Apple finalmente se adentra en el mundo de las gafas inteligentes . Para ello, la compañía se plantea una pregunta crucial: ¿Las usarías en la calle? Esto es fundamental, ya que es aquí donde la mayoría de las gafas inteligentes han fallado históricamente. En lugar de limitarse a un único diseño seguro, Apple estaría explorando varios estilos de montura para sus primeras gafas con IA. Y no se trata de simples retoques: hablamos de siluetas claramente diferentes.

Existe una opción rectangular, robusta y llamativa, que evoca el estilo clásico de las gafas de sol. También hay un diseño rectangular más estilizado y discreto, con un aire más ejecutivo. Por otro lado, Apple experimenta con monturas redondeadas, tanto extragrandes como más refinadas, intentando abarcar la mayor variedad de estilos posible. En resumen, Apple diseña una colección reducida, y es una estrategia inteligente, ya que lo que favorece a una persona puede verse fatal en otra.

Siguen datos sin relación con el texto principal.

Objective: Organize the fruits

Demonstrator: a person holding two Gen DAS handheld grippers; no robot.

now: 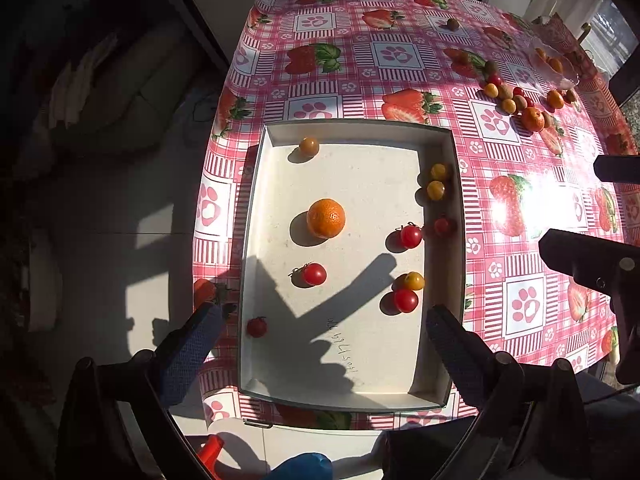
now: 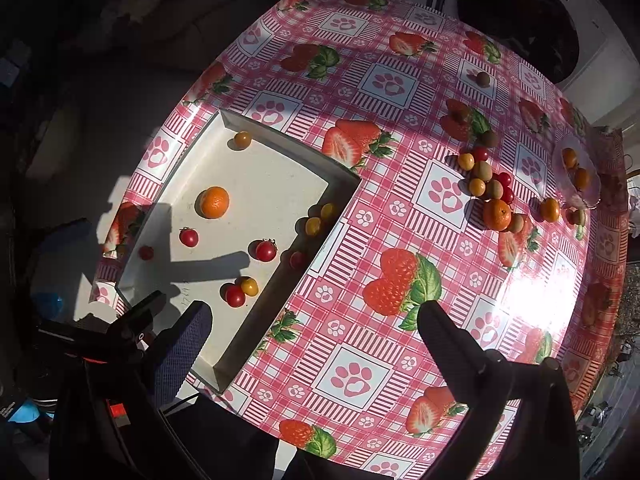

Colores que no se andan con rodeos

La experimentación no se limita a las formas. Apple también está probando diferentes acabados y colores, yendo más allá de los típicos negros y grises. Podemos esperar opciones de color más expresivas, como azules intensos, marrones suaves y, probablemente, algunos tonos clásicos para mantener la sobriedad. Creo que esto es genial porque los diferentes colores facilitarán reconocer las gafas entre la multitud. Apple sin duda quiere que estas gafas tengan ese aspecto familiar al instante, de esos que se ven a simple vista y se reconocen al instante.

Curiosamente, Apple también está prestando atención al material de estas gafas. En lugar de conformarse con el plástico estándar, la compañía se inclina por materiales de mayor calidad; algo que se sienta duradero, pulido y, sobre todo, que justifique el precio que Apple seguramente les pondrá. Porque si se les pide a las personas que lleven un dispositivo tecnológico en la cara todo el día, no puede parecer un gadget. Tiene que sentirse como algo que elegirían voluntariamente, incluso sin la tecnología.

La idea más amplia

Lo que está quedando claro es que Apple no solo quiere entrar en el mercado de las gafas inteligentes; quiere redefinir la categoría. Y ahí es donde cobra sentido el enfoque en múltiples diseños y colores. No se trata de ofrecer opciones por el mero hecho de ofrecerlas, sino de aumentar las probabilidades de que al menos una versión se adapte a ti.

Puede que las gafas con IA de Apple aún tarden en llegar , pero algo ya es evidente: la compañía sabe que el éxito o el fracaso de este producto depende de su diseño. Porque, por muy avanzada que sea la tecnología, si las gafas no tienen buen aspecto, nadie saldrá de casa. Y a Apple le encantaría que se vendieran.